Exercise: Keep every word of the listing and drop the images when you write it out.
*** Begin section ***
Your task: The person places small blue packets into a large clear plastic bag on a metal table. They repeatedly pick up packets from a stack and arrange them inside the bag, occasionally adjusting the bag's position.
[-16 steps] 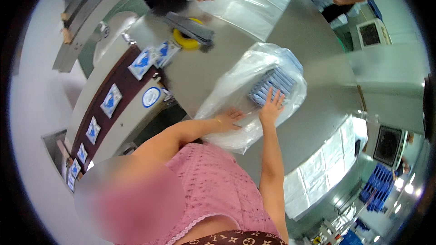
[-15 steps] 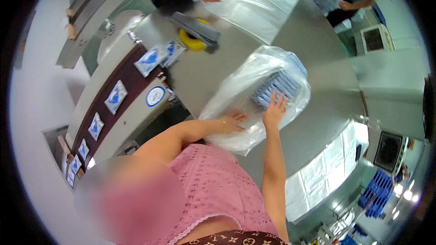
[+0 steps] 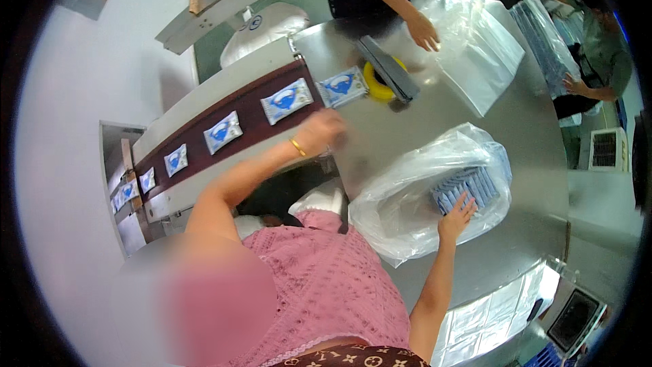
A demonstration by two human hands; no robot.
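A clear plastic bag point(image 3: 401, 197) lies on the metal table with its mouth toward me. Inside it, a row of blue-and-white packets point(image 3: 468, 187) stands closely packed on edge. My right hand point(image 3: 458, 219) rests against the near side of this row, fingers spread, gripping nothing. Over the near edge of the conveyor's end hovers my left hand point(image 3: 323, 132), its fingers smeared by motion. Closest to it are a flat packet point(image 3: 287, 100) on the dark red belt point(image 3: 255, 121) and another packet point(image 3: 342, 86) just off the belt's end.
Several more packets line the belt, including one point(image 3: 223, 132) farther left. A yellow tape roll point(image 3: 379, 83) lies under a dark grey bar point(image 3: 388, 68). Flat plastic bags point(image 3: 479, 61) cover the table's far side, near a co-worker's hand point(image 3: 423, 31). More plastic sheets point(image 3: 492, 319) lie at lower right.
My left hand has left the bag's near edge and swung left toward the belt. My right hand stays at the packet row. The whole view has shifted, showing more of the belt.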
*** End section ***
Solution to this exercise:
Your task: The person places small blue packets into a large clear plastic bag on a metal table. They repeatedly pick up packets from a stack and arrange them inside the bag, occasionally adjusting the bag's position.
[-16 steps] 
[-15 steps] 
[+0 steps] 
A demonstration by two human hands; no robot.
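A clear plastic bag point(image 3: 401, 197) lies on the metal table with its mouth toward me. Inside it, a row of blue-and-white packets point(image 3: 468, 187) stands closely packed on edge. My right hand point(image 3: 458, 219) rests against the near side of this row, fingers spread, gripping nothing. Over the near edge of the conveyor's end hovers my left hand point(image 3: 323, 132), its fingers smeared by motion. Closest to it are a flat packet point(image 3: 287, 100) on the dark red belt point(image 3: 255, 121) and another packet point(image 3: 342, 86) just off the belt's end.
Several more packets line the belt, including one point(image 3: 223, 132) farther left. A yellow tape roll point(image 3: 379, 83) lies under a dark grey bar point(image 3: 388, 68). Flat plastic bags point(image 3: 479, 61) cover the table's far side, near a co-worker's hand point(image 3: 423, 31). More plastic sheets point(image 3: 492, 319) lie at lower right.
My left hand has left the bag's near edge and swung left toward the belt. My right hand stays at the packet row. The whole view has shifted, showing more of the belt.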

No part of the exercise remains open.